How good is a model?

Pandemic politics highlight how predictions need to be transparent and humble to invite insight, not blame.

One wonders why this “admonition” would be necessary, unless of course science and scientists themselves are often driven by ideology, money, or other self-serving interests to come to certain conclusions.

While this commentary is squarely aimed at the COVID-19 issue, the complaints found therein can be applied to many other arenas where modelling is relied upon, from climate change to evolution. Imagine that the disease models were mostly wrong because we could observe and compare with the real world in real time; what about the scenarios from the distant past that we can’t observe or replicate now?

One might also claim the reason the models were so wrong on COVID-19 is because they are the products of the mentality and approach that all other models are borne from. This is how science has approached other problems and nobody questioned them before, so how could they get it so wrong now? I would argue many other models are wrong, but because we can’t test them satisfactorily nobody important bothers to try.

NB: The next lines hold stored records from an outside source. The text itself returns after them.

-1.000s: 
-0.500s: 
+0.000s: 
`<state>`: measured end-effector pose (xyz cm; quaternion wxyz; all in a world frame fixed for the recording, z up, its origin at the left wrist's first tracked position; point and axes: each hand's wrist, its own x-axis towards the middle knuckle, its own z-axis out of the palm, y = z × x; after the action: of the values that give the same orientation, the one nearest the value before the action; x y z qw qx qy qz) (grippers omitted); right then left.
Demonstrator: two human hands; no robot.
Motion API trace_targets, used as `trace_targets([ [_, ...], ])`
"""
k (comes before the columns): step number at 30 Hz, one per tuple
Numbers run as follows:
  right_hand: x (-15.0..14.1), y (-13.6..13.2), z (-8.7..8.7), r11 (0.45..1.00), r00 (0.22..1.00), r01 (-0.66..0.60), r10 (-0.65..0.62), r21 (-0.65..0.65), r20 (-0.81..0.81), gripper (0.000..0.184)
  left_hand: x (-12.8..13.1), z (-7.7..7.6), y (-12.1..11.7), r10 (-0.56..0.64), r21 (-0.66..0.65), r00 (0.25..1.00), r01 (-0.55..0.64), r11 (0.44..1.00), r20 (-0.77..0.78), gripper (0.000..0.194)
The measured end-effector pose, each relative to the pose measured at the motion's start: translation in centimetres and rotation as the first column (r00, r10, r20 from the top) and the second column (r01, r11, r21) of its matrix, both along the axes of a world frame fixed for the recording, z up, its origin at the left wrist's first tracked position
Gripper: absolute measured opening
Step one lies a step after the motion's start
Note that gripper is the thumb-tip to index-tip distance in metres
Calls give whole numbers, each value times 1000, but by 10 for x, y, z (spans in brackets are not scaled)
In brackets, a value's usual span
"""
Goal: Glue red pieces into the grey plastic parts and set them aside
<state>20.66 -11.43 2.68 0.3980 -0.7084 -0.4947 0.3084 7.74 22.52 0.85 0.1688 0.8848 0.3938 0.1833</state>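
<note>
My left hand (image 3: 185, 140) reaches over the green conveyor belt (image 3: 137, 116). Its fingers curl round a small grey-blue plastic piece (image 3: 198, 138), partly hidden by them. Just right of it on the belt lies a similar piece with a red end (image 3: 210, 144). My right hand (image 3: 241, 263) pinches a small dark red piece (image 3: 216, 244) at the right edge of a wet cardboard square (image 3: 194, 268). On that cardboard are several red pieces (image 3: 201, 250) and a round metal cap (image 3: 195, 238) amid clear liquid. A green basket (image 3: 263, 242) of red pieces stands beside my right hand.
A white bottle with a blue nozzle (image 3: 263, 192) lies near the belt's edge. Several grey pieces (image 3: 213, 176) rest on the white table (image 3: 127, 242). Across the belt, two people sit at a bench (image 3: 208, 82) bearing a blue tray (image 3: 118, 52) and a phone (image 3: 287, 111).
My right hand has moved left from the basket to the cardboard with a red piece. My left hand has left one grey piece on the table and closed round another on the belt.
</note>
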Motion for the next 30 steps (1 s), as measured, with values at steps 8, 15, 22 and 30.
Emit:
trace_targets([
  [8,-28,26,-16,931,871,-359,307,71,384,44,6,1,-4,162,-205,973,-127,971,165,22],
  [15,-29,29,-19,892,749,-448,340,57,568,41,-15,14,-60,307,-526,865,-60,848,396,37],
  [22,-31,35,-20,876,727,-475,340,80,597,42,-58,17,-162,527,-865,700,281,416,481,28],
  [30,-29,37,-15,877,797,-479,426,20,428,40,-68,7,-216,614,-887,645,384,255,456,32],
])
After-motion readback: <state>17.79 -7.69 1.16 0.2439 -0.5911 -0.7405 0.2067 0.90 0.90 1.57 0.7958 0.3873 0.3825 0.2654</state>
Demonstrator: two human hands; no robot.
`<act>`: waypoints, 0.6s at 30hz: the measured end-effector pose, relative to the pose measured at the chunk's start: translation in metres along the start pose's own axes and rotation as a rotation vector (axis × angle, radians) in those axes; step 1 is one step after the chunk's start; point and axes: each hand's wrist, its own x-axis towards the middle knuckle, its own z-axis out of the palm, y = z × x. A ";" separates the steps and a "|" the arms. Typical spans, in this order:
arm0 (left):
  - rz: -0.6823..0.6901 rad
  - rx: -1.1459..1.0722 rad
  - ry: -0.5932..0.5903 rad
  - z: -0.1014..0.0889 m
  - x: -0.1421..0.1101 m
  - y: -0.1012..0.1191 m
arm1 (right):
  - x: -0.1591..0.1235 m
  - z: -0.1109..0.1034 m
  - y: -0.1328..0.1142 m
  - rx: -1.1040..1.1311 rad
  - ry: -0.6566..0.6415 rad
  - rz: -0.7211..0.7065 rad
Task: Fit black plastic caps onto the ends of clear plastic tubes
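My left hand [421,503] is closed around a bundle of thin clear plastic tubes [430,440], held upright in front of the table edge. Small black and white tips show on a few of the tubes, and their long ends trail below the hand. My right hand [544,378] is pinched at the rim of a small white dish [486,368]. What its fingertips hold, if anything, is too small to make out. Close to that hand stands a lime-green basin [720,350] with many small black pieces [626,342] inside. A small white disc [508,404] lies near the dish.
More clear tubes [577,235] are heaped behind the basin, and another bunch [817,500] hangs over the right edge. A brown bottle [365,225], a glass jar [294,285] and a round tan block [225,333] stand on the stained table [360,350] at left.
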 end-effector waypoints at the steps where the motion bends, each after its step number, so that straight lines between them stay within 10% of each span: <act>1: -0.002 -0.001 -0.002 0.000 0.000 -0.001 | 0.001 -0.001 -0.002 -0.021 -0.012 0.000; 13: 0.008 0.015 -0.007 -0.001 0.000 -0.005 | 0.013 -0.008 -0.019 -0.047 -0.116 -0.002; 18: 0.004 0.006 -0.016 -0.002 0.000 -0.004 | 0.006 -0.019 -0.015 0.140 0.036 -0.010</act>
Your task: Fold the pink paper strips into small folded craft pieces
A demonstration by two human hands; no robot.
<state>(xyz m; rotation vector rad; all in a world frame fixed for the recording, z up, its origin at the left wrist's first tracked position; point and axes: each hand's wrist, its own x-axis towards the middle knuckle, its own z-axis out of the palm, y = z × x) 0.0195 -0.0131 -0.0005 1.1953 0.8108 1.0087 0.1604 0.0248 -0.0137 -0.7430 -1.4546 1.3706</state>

The claim to fame for modelling is weather prediction, which is funny since the weather people are wrong half the time even today. Perhaps the most important takeaway fact is that models can only take into account a limited set of variables. The more variables, or parameters, that have to interact the more uncertain the predictions become until they are useless. That’s why they can never truly represent reality, much less when those models can’t be evaluated and compared to the real world in real time.